Jordan breaks that system up into four main databases and communications networks: the National Law Enforcement Telecommunications System, the FBI’s National Crime Information Center, the databases of state-level justice departments and state and local court records.
“Occupational licensing, like being able to drive a certain kind of truck or get certified for a particular kind of work, is really all about what the state DOJs have. Court databases are the big money maker, because that’s what the consumer reporting agencies and the media use,” Jordan says.
“I’m really trying to get all of this knowledge out of my head, and out to other people so they can use it,” he continues, with a twinge of frustration in his voice.
With so much intricate expertise on the tip of his tongue, much of what Jordan and his deputies are focused on day-to-day is communication — transferring what they know to the people who need to know it, using everything from pithy slogans to large-scale campaigns.

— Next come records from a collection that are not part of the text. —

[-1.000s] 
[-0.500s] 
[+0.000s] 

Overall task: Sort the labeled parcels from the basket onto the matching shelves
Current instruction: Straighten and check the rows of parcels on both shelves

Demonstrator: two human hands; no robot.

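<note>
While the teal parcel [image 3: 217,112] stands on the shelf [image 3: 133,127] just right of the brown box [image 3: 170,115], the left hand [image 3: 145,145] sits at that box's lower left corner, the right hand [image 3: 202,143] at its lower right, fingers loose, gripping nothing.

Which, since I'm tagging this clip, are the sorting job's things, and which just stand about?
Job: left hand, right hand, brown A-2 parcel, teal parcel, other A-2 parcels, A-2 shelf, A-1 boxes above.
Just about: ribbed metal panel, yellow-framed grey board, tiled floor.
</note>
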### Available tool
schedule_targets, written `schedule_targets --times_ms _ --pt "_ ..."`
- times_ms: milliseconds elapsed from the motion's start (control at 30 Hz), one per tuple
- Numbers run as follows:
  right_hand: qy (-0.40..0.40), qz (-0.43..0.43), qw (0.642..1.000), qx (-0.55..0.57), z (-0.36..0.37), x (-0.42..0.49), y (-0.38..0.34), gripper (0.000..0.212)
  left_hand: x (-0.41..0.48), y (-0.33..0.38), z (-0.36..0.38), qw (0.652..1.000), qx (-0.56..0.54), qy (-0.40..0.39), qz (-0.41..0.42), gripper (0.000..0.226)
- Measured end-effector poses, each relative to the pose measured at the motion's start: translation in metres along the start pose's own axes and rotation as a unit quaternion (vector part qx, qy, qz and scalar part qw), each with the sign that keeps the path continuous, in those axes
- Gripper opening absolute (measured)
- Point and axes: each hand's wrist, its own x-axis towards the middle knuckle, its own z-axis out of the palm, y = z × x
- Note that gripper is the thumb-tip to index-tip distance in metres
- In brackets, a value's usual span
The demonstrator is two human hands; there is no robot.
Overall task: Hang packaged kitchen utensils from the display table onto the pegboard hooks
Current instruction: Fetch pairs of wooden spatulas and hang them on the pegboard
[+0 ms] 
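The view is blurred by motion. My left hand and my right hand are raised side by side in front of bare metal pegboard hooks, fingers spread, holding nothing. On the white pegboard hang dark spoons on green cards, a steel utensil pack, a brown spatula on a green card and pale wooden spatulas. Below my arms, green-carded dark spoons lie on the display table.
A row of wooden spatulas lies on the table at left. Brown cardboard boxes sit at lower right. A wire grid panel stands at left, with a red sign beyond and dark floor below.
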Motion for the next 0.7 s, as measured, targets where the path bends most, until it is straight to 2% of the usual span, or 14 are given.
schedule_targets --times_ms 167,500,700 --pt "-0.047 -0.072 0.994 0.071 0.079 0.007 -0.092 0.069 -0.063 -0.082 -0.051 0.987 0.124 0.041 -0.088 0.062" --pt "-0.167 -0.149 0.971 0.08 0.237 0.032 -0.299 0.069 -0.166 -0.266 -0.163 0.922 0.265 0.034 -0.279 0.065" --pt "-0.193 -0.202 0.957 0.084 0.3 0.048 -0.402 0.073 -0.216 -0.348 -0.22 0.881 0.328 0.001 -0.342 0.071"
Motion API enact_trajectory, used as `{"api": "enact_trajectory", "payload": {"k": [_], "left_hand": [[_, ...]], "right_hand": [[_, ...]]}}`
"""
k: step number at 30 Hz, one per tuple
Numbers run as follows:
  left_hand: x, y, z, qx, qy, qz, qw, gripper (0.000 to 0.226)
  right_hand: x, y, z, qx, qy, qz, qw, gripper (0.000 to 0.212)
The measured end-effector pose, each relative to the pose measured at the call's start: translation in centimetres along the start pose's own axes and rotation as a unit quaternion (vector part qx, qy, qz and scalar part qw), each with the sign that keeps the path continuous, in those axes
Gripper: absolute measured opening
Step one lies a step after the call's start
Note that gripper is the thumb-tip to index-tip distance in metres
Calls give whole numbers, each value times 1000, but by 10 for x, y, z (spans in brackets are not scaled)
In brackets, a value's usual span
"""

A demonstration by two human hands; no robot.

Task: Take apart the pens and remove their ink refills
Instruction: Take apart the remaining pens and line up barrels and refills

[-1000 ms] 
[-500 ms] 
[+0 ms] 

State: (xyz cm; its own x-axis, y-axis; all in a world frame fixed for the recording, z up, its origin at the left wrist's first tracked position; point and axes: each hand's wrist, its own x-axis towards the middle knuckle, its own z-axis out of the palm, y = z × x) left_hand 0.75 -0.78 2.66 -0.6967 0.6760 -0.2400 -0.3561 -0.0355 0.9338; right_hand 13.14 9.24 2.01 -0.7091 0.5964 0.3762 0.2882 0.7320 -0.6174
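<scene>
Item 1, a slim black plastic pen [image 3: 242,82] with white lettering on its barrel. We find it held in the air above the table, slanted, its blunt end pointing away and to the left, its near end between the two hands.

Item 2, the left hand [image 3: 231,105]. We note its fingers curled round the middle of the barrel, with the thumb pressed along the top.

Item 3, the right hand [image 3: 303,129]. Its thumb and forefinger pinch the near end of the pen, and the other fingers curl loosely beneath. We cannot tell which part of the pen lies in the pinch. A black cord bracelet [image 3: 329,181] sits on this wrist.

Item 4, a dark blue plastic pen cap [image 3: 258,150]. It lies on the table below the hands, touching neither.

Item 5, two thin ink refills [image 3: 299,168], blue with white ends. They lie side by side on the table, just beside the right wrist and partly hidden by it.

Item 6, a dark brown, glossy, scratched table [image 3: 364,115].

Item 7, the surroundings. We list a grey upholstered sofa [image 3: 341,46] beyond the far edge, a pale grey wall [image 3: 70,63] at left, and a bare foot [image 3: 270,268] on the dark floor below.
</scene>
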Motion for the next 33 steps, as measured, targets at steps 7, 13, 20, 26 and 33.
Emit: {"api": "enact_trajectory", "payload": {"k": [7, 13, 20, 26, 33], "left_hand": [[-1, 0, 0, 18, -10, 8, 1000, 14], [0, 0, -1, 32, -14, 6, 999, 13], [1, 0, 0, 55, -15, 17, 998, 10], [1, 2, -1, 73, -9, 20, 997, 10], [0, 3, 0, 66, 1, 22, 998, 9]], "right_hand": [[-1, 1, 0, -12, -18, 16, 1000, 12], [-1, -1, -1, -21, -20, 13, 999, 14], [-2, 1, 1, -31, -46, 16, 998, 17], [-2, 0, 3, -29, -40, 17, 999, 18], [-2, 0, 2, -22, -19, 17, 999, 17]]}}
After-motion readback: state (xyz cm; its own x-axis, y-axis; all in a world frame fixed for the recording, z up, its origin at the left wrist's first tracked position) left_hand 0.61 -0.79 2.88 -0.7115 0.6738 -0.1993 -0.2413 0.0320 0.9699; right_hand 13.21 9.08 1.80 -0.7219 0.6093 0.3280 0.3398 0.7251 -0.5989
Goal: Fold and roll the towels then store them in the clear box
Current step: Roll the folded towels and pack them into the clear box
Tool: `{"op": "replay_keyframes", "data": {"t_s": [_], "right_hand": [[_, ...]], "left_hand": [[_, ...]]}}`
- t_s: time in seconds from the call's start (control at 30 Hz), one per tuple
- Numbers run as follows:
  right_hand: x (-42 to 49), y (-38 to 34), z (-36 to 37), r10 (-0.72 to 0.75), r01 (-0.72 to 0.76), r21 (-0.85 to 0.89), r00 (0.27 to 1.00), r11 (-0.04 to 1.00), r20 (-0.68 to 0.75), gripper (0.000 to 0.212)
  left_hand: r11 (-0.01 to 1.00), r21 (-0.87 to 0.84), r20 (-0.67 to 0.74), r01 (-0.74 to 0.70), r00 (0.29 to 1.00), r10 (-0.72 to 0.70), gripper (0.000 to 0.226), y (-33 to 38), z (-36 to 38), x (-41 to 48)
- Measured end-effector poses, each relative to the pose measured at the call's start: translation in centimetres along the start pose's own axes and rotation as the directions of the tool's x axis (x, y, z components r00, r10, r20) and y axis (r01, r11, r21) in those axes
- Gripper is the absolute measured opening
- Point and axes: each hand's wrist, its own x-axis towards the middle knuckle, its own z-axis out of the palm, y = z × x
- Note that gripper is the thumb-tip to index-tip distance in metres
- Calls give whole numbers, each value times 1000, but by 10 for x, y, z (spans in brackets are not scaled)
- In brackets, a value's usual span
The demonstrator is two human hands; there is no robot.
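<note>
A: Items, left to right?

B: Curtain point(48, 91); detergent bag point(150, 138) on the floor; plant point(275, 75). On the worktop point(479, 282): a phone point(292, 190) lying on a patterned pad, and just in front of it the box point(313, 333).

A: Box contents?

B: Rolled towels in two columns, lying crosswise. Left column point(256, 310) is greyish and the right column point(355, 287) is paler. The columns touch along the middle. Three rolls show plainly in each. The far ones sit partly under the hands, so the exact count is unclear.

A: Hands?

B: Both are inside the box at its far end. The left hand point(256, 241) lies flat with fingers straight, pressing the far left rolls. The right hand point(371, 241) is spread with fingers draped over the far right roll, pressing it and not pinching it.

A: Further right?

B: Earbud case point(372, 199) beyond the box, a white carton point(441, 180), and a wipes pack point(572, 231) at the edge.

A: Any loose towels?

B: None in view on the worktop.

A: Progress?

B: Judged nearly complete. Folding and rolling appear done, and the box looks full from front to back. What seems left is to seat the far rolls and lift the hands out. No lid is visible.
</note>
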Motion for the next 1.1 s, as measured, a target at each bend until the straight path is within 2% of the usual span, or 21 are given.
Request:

One campaign involved a sold-out hip-hop concert in 2018 held at the Greek Theatre in Los Angeles marketed to formerly incarcerated people to drum up support for record expungement legislation.
“Everyone was super nervous. The Greek said we could do it, but they wanted extra insurance and security. We didn’t want to have armed security, so the Greek said they were going to have the sheriffs come just in case something pops off,” Jordan reminisced of the event earlier this month. “It was a crazy idea … but we did the concert.”
Jordan’s big-picture understanding of the world of advocacy and its relationship to law and economics — of the system writ large — is informed by his own criminal conviction, a first-degree robbery for which he spent 90 months in prison.
Helping people to understand the often lifelong consequences not only of criminality itself but of the plea bargain agreements toward which much of the U.S. criminal legal system is overwhelming skewed is the furnace powering so much of Jordan’s personal zeal.
“Do they tell you that you will be facing these things 20 years later? No,” Jordan says.
“The depth to which you have to go [to be effective] means operating in multiple levels of society at once — all the longitudes and latitudes.”